In the Heath Tecna case, Zions First National Bank had seized and sold a Pantera *622automobile pledged as security for a promissory note, using the proceeds to satisfy a debt incurred on a subsequent note by a corporation whose president had been a promissor on the first note. The Court reversed a summary judgment in favor of Zions, finding the future advances clause in the initial security agreement to be “ambiguous” and directing the lower court at trial to consider the possible difference in parties between the two loans, as well as the factors discussed in the First Security Bank case.

In neither the First Security Bank nor the Heath Tecna cases did this Court pronounce future advance clauses to be uniformly unenforcible. The focus of the Court’s holding in each of those cases was on determining the actual intent of the parties and on preventing the lender from enforcing against the borrower inconspicuous contract language which might have gone unnoticed by the latter at the time of contracting. The Court based its holding in the First Security Bank case partly on the fact that “[tjhere was no evidence this clause was a subject of negotiation between the parties or that the attention of the mortgagors was directed to this provision.” The Court there emphasized the importance of carrying out “the intention of the parties . .. based on all the circumstances attending the execution of the mortgage and the nature of the transaction as well as the language of the instrument itself.”

In the Heath Tecna case, this Court quoted the above formulation from the First Security Bank case. The Court then stated:

This is not to say that the situation may not arise where a future advances clause is so unambiguously drawn that [no] reference to anything other than the language of the clause itself need be made.

The above language applies to the present case. Here, Bottum’s agreement was “so unambiguously drawn that [no] reference to anything other than the language of the clause itself need be made.” The opening sentence of the agreement clearly specified his obligation to guarantee Nichols’ present and future obligations to plaintiff. Reference to this obligation is repeated several times in the agreement. Bottum voluntarily signed the guarantee, adding language to limit the amount but not the nature of the obligations incurred.

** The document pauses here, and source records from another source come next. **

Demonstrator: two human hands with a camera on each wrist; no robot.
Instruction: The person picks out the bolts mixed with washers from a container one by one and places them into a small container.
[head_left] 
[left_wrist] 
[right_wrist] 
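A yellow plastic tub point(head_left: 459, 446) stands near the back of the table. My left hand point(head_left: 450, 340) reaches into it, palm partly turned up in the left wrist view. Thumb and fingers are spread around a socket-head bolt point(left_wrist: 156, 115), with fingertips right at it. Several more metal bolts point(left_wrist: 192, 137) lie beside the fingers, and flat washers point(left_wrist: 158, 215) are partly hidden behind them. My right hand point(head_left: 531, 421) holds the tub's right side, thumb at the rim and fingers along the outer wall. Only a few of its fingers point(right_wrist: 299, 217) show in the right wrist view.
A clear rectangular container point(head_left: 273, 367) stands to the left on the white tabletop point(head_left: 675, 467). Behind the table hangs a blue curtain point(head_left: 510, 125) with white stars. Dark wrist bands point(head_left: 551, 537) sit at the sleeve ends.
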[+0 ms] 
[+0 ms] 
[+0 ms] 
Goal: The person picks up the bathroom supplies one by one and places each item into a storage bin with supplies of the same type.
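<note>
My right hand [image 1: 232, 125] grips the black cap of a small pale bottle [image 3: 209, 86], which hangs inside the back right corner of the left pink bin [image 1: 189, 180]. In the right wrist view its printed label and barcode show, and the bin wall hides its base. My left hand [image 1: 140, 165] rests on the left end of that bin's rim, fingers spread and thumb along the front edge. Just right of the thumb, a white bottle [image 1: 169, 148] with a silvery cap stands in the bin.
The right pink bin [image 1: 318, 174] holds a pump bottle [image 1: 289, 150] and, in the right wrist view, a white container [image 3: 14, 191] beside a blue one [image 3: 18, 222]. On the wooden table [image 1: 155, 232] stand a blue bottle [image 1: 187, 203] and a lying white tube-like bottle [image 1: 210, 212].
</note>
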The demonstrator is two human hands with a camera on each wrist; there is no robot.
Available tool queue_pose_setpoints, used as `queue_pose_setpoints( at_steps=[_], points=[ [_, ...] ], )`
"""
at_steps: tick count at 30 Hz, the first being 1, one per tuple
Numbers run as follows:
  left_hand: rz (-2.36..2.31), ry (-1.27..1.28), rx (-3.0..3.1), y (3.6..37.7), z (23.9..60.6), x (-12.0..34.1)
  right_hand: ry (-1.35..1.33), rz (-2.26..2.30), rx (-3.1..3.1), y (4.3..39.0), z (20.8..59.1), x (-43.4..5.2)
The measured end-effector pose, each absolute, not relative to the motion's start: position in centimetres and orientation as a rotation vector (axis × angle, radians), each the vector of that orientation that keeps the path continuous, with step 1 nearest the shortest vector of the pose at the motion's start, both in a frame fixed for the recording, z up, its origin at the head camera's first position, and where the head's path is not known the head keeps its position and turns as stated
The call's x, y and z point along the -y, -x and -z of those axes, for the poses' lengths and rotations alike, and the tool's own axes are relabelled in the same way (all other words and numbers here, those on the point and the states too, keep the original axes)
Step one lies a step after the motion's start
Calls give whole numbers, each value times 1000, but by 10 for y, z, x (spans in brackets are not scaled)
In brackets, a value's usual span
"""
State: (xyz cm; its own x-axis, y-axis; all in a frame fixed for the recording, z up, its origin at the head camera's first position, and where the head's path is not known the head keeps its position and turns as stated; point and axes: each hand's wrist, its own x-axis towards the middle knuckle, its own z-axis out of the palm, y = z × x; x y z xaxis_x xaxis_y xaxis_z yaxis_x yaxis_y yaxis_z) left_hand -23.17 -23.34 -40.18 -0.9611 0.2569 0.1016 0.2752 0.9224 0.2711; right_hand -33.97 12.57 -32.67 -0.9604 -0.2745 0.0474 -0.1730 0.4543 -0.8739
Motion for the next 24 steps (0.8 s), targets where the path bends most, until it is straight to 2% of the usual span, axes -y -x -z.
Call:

In addition, Bottum’s own testimony indicates that he was aware of the future advances coverage of the agreement at the time he signed it:

Q: Now, the guarantee agreement, did you read that?
A: Yes, sir, I did.
Q: Didn’t that guarantee anything past, present, and future?
A: Yes, sir, it did.
Q: Up to $40,000?
A: Yes, sir, it did.

Thus, even Bottum’s own testimony fails to show that the clear guarantee language incorrectly represented the intent of the parties.

In light of the unmistakable and emphatic language of the guarantee and the absence of evidence concerning any contrary intent on the part of the parties, the trial court correctly found Bottum liable on Nichols’ entire obligation.2

The trial court awarded attorney fees and costs to plaintiff based on an express provision for payment of such fees and costs in Bottum’s guarantee agreement. Plaintiff now claims additional attorney fees for the time spent by its attorneys in preparation of this appeal. This Court has recently held in several cases that a contract provision for payment of attorney fees applies to fees incurred on appeal as well as at trial.3

We affirm the judgment of the trial court and remand for the determination of a reasonable attorney fee to be awarded to *623plaintiff for the defense of this appeal. Costs to plaintiff.

STEWART, OAKS, HOWE and DURHAM, JJ., concur.

. Subsequent to judgment in this case, plaintiff sold the remaining 36,500 shares of Ametek stock in its possession and applied the proceeds against Nichols’ debt, reducing Nichols’ and Bottum’s actual liability to $2,913 plus interest, attorney fees and costs.

. See Bank of Ephraim v. Davis, Utah, 559 P.2d 538, 539 (1977).

. Bradshaw v. Kershaw, Utah, 627 P.2d 528 (1981); Management Services Corp. v. Development Associates, Utah, 617 P.2d 406 (1980); Nielsen v. Chin-Hsien Wang, Utah, 613 P.2d 512 (1980).